— What you should do —
In the records below, some lines hold the word "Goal". Copy each of those lines.

[Records from a data source]
------------------------------

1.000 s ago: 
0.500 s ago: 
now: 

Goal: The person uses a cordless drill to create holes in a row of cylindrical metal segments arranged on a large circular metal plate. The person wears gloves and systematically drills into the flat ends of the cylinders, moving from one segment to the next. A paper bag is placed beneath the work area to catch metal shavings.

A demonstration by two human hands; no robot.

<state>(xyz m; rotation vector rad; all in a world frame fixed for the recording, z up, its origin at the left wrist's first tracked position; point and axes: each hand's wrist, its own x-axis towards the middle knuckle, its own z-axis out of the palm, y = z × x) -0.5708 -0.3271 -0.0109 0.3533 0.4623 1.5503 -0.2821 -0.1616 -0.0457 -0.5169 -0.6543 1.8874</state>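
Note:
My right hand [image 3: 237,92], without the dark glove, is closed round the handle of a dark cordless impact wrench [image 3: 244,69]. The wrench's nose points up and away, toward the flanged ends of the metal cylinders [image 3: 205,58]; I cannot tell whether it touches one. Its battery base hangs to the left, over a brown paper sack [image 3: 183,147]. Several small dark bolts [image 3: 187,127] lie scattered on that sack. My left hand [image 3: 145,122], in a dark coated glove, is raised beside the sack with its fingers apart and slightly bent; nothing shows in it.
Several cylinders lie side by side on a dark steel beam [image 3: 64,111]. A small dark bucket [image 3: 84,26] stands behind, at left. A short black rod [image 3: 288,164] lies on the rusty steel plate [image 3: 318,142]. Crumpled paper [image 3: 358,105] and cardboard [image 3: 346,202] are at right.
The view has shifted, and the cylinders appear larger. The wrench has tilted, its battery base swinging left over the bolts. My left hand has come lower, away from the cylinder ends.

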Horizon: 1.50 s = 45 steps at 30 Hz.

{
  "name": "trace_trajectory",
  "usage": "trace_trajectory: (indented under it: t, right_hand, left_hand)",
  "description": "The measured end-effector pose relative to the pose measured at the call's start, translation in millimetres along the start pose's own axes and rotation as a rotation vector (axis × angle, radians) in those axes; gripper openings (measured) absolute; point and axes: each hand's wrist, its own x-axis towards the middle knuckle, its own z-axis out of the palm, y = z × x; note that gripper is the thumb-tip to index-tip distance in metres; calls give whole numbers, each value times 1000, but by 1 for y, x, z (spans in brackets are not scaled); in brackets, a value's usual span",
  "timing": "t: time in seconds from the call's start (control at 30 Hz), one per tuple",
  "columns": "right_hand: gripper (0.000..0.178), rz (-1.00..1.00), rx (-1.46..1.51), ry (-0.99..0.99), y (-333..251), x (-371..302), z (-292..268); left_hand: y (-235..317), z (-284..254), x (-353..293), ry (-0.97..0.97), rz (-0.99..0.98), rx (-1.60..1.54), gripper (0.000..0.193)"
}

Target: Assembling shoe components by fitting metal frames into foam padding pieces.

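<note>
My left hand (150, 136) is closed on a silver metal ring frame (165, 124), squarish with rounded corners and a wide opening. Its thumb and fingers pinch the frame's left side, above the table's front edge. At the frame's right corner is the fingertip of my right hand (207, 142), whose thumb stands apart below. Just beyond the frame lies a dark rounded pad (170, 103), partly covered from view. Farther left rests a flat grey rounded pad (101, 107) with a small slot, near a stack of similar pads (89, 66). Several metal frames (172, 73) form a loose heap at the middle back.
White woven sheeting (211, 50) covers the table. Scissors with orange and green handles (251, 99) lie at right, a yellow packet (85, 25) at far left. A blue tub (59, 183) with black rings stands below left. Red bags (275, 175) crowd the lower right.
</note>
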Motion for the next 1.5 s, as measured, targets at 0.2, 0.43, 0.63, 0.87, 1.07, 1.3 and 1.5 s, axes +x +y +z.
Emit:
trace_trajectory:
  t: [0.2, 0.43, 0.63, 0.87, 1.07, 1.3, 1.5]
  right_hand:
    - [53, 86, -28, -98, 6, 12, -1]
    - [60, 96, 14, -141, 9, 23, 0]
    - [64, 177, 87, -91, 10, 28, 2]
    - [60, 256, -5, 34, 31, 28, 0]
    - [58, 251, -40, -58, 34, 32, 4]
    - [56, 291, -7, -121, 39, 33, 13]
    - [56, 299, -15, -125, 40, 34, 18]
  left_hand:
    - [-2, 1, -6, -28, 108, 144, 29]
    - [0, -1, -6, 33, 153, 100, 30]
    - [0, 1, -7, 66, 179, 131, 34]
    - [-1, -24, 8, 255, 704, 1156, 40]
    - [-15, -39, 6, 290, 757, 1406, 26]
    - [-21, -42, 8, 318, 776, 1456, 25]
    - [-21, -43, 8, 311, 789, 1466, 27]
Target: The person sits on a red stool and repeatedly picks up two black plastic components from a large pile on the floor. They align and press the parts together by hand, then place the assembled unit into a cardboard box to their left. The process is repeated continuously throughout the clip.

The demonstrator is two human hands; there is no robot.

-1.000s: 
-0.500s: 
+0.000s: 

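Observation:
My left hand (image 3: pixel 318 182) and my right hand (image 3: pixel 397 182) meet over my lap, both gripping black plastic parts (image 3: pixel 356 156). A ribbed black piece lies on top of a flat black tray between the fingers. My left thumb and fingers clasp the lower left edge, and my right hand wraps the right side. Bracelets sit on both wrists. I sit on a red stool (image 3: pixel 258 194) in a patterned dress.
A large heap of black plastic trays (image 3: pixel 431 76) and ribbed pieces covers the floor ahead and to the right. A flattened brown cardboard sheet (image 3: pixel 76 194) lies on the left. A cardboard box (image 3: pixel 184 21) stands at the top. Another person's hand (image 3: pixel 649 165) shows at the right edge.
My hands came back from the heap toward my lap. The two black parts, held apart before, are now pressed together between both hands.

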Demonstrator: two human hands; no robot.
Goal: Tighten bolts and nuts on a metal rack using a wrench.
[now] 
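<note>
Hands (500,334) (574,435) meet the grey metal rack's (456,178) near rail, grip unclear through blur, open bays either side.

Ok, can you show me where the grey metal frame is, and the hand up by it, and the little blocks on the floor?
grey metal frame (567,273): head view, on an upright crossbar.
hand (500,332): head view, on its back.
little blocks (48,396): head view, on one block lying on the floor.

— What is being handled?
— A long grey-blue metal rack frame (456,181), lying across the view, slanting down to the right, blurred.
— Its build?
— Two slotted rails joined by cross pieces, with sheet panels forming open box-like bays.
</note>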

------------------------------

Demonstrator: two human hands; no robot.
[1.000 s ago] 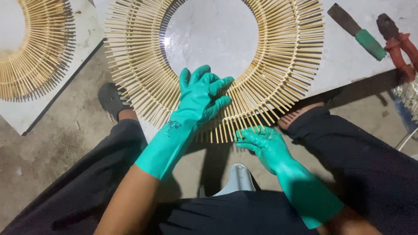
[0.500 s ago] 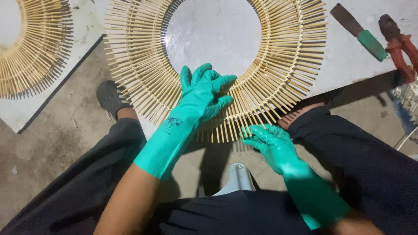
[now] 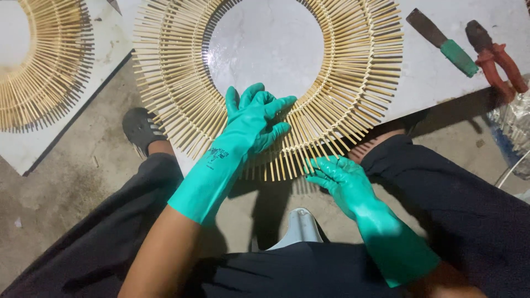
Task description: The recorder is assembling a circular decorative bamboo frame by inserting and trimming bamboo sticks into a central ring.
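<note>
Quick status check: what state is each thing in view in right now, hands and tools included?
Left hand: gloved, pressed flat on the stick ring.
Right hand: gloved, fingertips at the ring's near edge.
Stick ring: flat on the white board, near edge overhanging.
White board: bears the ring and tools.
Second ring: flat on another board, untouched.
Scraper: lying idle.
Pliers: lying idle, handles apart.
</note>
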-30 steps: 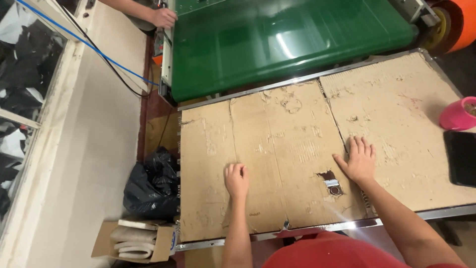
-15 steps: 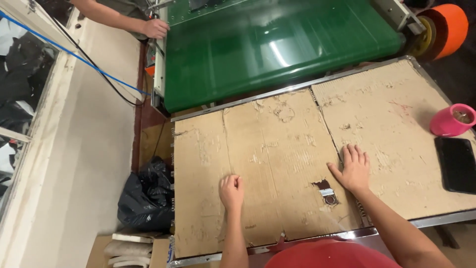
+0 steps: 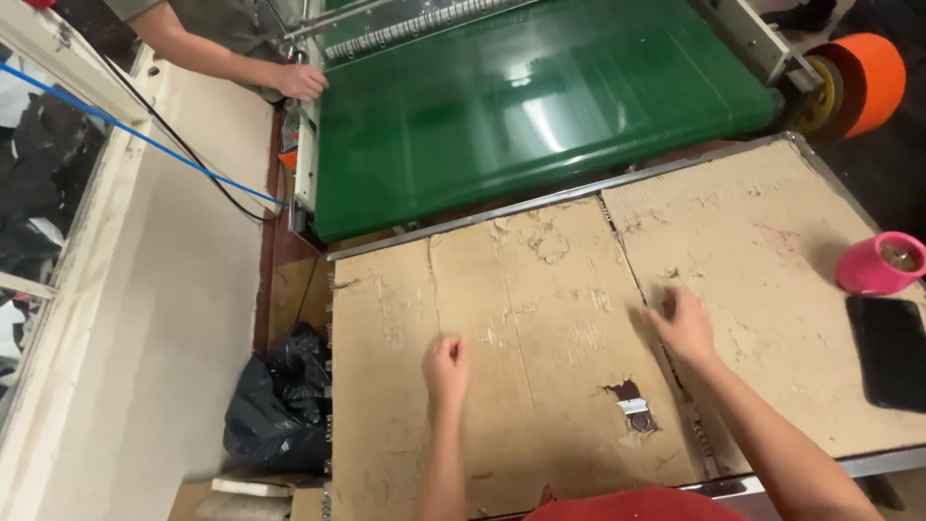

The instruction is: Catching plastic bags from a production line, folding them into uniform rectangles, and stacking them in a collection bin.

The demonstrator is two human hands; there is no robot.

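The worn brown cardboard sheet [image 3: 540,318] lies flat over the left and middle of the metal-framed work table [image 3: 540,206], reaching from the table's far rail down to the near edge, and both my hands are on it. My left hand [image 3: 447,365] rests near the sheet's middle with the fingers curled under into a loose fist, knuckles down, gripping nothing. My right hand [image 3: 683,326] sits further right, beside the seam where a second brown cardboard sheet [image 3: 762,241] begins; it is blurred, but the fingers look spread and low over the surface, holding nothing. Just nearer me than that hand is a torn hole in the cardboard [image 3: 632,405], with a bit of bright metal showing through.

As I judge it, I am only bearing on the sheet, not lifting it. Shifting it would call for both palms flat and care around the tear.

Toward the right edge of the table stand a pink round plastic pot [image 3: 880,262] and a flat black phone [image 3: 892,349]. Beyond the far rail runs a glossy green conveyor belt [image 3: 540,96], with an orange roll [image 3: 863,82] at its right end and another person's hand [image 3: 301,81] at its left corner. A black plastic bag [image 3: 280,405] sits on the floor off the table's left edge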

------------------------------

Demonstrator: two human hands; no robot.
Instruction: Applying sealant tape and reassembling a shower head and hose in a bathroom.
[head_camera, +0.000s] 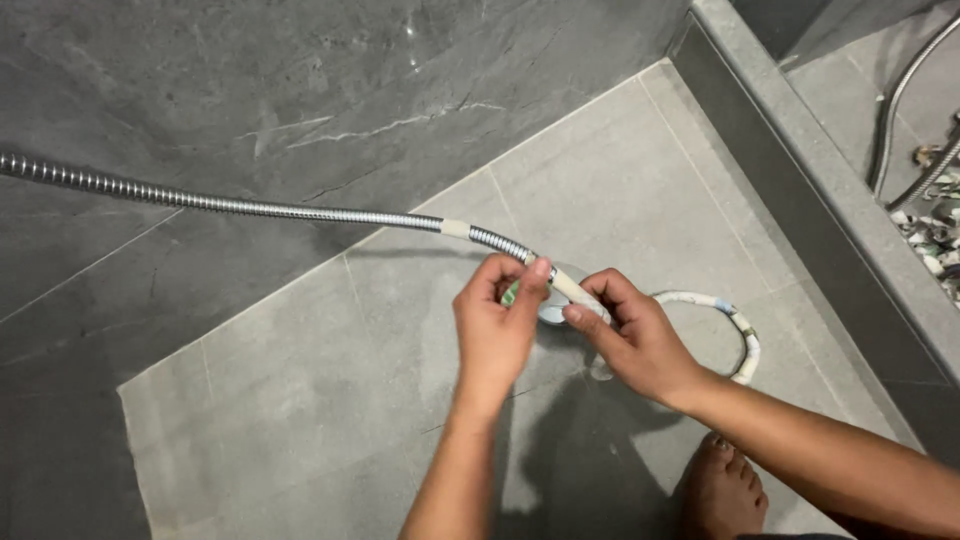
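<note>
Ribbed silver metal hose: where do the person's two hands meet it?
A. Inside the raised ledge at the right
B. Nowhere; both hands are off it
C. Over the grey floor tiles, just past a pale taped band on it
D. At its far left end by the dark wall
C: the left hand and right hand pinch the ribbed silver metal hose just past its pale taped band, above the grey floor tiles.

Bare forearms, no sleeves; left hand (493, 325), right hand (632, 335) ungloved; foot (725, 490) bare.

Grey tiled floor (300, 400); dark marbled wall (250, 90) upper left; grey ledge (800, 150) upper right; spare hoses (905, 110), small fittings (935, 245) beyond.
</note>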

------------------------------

— Task result —
Goal: The person uses a cordless drill to create holes in a row of cylindrical metal segments arranged on a large circular metal plate. The person wears gloves and systematically drills into the flat ends of the cylinders, moving from one segment to the next. A paper bag is placed beneath the work area to catch metal shavings.
Goal: Tighten bolts and nuts on a metal rack using a wrench.

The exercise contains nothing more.